An dieser Stelle könnte man den Schluss ziehen, dass Schwangerschaften protektiv auf eine Endometriose wirken. [6] Dieser Aspekt ist jedoch aktuell ein diskutiertes Thema in der Endometrioseforschung und wird in einem weiteren Artikel von uns demnächst genauer erläutert. Des Weiteren begründet dieselbe Forschungsgruppe um Tu et al. ihre Studienergebnisse damit, dass Frauen mit einer (vergangenen) Kontrazeptivaeinnahme, häufig eine bessere Anbindung an Ärzt:innen hätten und deshalb wahrscheinlicher eine Endometriosediagnose gestellt bekommen. [5]
Folglich ergeben sich wie aus den vorherigen Studien viele mögliche Begründungen für die Datenverzerrungen bzw. für den beobachteten Zusammenhang. Eine direkte Kausalität zwischen Hormoneinnahme und Endometrioseentstehung konnte bei den bisherigen Studiendesigns und genannten weiteren Einflussfaktoren nicht konkret erwiesen werden.
Da es bei den bisherigen retrospektiven als auch prospektiven Datenerhebungen zu relevanten Ergebnisverzerrungen gekommen ist, müssen weitere Studien durchgeführt werden, um eindeutig eine Kausalität zwischen früherer Hormonpräparatnutzung und der Endometrioseentwicklung nachzuweisen oder zu widerlegen.
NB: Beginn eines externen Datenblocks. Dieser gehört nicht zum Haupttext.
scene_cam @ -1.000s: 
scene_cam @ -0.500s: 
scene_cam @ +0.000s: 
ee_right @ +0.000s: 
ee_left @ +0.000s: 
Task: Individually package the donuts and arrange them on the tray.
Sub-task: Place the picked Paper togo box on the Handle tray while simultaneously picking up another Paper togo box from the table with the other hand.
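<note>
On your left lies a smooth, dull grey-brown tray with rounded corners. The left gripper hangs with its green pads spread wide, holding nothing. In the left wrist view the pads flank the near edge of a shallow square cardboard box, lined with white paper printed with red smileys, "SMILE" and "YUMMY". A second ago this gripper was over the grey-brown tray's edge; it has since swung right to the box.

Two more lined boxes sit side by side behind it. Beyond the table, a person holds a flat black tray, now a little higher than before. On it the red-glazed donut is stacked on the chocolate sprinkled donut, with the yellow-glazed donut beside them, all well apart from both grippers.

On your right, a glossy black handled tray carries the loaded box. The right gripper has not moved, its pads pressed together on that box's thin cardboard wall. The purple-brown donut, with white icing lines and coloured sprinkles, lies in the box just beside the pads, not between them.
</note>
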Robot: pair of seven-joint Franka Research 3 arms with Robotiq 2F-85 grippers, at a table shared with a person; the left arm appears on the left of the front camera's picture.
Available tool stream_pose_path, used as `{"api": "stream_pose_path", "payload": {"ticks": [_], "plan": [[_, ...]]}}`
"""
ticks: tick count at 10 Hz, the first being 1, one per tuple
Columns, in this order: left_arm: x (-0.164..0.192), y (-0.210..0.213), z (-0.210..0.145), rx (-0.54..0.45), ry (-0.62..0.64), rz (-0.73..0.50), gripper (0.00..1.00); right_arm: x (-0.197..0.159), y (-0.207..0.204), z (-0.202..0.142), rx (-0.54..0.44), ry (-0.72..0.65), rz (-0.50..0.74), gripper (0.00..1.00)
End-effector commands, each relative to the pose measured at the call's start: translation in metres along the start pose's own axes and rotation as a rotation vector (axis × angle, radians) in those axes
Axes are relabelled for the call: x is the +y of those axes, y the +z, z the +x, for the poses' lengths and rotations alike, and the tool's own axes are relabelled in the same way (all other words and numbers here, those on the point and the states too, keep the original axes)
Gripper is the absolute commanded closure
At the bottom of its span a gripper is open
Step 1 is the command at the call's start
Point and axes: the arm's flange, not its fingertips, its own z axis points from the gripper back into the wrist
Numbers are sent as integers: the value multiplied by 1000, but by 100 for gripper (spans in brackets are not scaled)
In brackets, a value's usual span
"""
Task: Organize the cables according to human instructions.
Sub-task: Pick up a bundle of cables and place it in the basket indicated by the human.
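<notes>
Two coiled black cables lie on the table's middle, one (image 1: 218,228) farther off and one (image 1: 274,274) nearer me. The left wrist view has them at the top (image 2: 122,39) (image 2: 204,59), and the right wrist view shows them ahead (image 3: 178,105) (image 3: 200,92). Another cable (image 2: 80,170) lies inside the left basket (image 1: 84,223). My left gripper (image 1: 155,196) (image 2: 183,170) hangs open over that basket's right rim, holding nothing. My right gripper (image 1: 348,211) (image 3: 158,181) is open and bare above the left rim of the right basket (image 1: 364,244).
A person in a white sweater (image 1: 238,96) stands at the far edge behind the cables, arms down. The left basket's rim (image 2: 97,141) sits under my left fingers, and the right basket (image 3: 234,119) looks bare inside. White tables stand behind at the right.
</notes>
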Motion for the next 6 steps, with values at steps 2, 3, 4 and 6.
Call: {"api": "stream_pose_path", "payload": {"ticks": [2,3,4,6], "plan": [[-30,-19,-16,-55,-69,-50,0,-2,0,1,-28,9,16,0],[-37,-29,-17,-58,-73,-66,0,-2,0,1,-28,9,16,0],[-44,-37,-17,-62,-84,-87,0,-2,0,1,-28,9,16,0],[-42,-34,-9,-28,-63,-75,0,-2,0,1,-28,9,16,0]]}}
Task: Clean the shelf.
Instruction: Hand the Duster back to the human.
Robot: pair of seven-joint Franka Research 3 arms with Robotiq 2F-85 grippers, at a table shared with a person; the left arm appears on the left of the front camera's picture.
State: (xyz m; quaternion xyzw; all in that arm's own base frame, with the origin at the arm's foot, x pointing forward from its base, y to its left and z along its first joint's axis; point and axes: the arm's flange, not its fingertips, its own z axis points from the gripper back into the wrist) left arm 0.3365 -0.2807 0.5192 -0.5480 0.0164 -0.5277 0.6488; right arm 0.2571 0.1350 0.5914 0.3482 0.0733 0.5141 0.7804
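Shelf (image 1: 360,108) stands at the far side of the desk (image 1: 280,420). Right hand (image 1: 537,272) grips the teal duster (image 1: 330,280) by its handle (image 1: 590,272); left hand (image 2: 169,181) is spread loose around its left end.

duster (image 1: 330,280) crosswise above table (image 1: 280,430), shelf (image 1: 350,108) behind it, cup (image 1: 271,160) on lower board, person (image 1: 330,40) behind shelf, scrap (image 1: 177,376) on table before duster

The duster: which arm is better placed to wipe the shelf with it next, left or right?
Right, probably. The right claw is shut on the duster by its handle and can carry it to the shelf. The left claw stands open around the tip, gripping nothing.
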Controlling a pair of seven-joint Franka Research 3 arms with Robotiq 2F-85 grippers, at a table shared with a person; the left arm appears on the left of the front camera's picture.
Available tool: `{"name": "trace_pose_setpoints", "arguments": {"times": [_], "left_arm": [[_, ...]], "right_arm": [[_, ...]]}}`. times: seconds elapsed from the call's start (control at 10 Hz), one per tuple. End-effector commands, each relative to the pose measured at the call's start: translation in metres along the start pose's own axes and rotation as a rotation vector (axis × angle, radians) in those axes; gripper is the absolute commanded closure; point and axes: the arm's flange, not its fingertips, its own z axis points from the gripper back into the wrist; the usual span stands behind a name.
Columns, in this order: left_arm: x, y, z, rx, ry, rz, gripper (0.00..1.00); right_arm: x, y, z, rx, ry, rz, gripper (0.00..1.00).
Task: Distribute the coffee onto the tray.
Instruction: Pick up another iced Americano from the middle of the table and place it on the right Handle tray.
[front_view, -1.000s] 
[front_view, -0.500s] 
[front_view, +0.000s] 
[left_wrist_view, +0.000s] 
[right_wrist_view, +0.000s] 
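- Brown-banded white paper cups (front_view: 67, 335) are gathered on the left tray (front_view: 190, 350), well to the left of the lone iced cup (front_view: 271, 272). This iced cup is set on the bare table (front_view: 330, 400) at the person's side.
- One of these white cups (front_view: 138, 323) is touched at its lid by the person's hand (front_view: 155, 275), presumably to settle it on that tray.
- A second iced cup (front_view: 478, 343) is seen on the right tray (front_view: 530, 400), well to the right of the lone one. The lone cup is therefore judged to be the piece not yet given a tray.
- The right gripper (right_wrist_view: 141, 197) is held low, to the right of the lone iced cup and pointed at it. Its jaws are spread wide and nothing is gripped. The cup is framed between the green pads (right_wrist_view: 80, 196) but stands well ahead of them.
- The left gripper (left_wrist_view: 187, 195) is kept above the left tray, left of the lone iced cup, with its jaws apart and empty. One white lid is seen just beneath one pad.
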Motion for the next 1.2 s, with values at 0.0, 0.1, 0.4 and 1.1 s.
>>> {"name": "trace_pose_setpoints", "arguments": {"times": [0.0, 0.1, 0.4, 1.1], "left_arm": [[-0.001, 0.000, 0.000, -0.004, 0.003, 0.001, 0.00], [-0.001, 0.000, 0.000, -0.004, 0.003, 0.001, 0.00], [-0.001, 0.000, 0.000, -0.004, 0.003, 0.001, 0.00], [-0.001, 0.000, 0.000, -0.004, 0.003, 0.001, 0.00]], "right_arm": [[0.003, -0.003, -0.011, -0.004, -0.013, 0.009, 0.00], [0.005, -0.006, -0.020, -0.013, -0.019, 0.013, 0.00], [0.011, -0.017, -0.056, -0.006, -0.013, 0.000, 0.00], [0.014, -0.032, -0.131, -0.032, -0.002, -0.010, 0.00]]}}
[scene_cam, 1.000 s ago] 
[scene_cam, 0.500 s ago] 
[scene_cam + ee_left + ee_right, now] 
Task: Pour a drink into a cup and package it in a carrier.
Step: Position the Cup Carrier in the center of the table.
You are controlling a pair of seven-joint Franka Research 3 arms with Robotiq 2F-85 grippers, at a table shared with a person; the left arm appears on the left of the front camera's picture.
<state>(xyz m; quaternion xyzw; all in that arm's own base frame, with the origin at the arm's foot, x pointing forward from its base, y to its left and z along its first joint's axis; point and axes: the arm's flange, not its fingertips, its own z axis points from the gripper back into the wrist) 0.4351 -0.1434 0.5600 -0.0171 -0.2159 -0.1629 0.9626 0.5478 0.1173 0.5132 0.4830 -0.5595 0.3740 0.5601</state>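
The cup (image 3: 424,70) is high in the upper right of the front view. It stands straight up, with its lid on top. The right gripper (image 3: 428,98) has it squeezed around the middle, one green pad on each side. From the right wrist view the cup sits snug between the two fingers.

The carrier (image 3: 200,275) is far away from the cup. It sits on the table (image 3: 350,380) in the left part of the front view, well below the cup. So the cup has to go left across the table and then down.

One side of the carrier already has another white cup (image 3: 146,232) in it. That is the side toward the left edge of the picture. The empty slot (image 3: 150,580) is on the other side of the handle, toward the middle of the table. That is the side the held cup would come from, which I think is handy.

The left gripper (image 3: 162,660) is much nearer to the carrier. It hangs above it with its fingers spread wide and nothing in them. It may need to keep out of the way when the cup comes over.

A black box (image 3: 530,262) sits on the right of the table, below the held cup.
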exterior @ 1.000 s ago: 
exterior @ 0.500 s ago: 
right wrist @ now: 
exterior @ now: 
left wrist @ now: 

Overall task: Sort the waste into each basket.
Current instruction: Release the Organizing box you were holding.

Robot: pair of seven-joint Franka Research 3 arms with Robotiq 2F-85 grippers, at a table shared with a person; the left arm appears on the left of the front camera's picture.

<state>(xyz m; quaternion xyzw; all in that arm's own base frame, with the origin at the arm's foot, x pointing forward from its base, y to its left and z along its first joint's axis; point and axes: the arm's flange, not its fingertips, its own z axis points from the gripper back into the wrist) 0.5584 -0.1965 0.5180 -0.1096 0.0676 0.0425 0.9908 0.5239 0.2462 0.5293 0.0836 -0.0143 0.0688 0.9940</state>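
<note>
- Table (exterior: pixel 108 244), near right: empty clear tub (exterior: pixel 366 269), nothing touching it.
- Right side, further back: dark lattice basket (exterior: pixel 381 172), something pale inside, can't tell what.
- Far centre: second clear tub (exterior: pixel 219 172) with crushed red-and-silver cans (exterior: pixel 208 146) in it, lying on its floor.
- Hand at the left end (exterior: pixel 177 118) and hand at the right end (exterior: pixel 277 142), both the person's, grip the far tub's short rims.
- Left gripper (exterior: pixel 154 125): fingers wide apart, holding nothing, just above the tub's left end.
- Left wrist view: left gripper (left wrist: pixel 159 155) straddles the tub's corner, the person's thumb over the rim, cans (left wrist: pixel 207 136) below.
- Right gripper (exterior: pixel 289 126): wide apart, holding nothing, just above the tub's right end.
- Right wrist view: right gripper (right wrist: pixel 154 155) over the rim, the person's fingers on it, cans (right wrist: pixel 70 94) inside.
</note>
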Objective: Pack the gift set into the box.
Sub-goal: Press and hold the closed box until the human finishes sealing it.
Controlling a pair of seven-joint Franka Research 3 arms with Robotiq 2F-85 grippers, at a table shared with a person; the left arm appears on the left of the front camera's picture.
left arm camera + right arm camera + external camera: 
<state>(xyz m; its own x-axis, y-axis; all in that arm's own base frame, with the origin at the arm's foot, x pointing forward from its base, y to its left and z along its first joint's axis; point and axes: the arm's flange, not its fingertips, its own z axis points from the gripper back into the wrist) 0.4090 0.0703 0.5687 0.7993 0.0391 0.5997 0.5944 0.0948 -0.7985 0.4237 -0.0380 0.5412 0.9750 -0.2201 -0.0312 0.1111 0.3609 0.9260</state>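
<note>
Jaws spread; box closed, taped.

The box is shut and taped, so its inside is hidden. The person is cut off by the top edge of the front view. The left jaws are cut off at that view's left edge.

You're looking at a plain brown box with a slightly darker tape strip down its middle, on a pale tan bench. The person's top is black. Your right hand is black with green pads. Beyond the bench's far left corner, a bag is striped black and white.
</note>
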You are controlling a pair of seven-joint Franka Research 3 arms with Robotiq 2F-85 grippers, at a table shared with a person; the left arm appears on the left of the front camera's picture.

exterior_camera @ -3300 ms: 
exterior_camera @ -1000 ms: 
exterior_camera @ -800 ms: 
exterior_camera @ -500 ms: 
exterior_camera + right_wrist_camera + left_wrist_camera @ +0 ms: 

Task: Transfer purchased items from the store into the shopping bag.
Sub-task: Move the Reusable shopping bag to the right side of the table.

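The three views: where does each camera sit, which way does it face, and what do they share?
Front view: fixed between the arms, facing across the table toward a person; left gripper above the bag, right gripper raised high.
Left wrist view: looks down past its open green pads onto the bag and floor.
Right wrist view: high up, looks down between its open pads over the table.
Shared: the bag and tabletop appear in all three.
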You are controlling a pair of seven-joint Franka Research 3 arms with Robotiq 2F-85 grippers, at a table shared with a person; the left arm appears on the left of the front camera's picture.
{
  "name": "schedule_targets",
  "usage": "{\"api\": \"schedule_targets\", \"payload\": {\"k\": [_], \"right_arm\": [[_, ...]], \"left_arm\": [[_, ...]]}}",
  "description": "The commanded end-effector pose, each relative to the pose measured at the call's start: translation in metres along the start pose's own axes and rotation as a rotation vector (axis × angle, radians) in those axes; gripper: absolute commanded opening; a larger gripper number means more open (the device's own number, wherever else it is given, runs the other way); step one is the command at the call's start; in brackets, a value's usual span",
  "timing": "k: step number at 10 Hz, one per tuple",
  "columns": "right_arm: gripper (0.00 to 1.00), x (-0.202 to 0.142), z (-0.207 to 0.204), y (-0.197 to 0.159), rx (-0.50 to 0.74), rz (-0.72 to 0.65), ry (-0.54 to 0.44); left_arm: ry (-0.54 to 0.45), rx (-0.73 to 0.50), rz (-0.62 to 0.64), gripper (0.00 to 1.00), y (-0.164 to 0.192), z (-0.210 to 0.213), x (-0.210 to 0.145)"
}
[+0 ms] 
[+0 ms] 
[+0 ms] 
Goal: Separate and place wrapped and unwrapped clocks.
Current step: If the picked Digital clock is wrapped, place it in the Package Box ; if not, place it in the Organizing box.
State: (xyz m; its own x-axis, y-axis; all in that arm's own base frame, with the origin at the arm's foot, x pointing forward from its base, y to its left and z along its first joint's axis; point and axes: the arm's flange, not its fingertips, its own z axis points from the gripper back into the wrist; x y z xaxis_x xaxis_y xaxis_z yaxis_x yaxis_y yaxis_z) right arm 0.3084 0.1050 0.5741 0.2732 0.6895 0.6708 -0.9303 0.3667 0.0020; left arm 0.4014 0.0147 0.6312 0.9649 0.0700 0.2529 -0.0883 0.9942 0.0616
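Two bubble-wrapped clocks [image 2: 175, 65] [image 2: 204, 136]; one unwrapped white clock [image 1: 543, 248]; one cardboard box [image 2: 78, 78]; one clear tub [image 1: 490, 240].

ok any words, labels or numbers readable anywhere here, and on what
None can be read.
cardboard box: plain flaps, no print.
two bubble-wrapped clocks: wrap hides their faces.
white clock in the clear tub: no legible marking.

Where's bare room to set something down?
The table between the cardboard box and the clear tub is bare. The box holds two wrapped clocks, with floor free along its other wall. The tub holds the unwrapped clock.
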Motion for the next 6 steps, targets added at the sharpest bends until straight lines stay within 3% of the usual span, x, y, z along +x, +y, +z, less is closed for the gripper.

Hierfür muss besonders zum Zeitpunkt des Therapiebeginns eine Endometriose ausgeschlossen werden, um gegebenenfalls eine Krankheitsentstehung im Beobachtungsverlauf erstmals erkennen zu können bzw. diese auf die Therapie zurückzuführen.
Neben der oralen Kontrazeptivaeinnahme müssen auch mögliche Einflussfaktoren, wie die Parität, Symptomatik oder andere hormonelle Begebenheiten der Frauen in die Auswertung eingeschlossen werden.
In den bisher einbezogenen Studienergebnissen bleibt jedoch gemeinsam, dass eine aktuelle Einnahme der Medikamente, also eine fortlaufende Hormontherapie, das Endometrioserisiko senkt.